Use the following commands to install the plugin:

git clone https://github.com/janssenhenning/aiida-dataframe .
cd aiida-dataframe
pip install -e .  # also installs aiida, if missing (but not postgres)
#pip install -e .[pre-commit,testing] # install extras for more features
verdi quicksetup  # better to set up a new profile
verdi plugin list aiida.data  # should now show your data plugins

Usage#

The plugin provides a Data plugin PandasFrameData that is able to serialize and deserialize DataFrame objects for the AiiDA database (stored in HDF5 format in the File repository)

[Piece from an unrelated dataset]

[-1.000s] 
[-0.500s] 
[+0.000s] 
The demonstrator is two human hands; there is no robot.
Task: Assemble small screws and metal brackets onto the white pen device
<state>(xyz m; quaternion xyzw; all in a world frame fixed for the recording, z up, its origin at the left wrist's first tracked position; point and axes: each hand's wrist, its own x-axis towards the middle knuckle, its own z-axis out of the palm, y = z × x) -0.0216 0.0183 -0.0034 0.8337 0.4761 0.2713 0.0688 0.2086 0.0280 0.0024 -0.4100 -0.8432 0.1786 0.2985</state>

Example for storing a DataFrame:

import pandas as pd
import numpy as np
from aiida.plugins import DataFactory

PandasFrameData = DataFactory('dataframe.frame')
df = pd.DataFrame(
     {
         "A": 1.0,
         "B": pd.Timestamp("20130102"),
         "C": pd.Series(1, index=list(range(4)), dtype="float32"),
         "D": np.array([3] * 4, dtype="int32"),
         "E": pd.Categorical(["test", "train", "test", "train"]),
         "F": "foo",
     }
 )
df_node = PandasFrameData(df)
df_node.store()

The underlying DataFrame is accessible using the df property of the Data node:

print(df_node.df.head())

Warning

Note on Mutability of DataFrame objects

Methods on pandas.DataFrame objects return a new instance of the object and do not mutate the original instance. This means that as soon as the PandasFrameData is initialized the associated DataFrame essentially is fixed. Any operation on the dataframe on the PandasFrameData class will completely overwrite and recreate the associated HDF5 file in it’s repository.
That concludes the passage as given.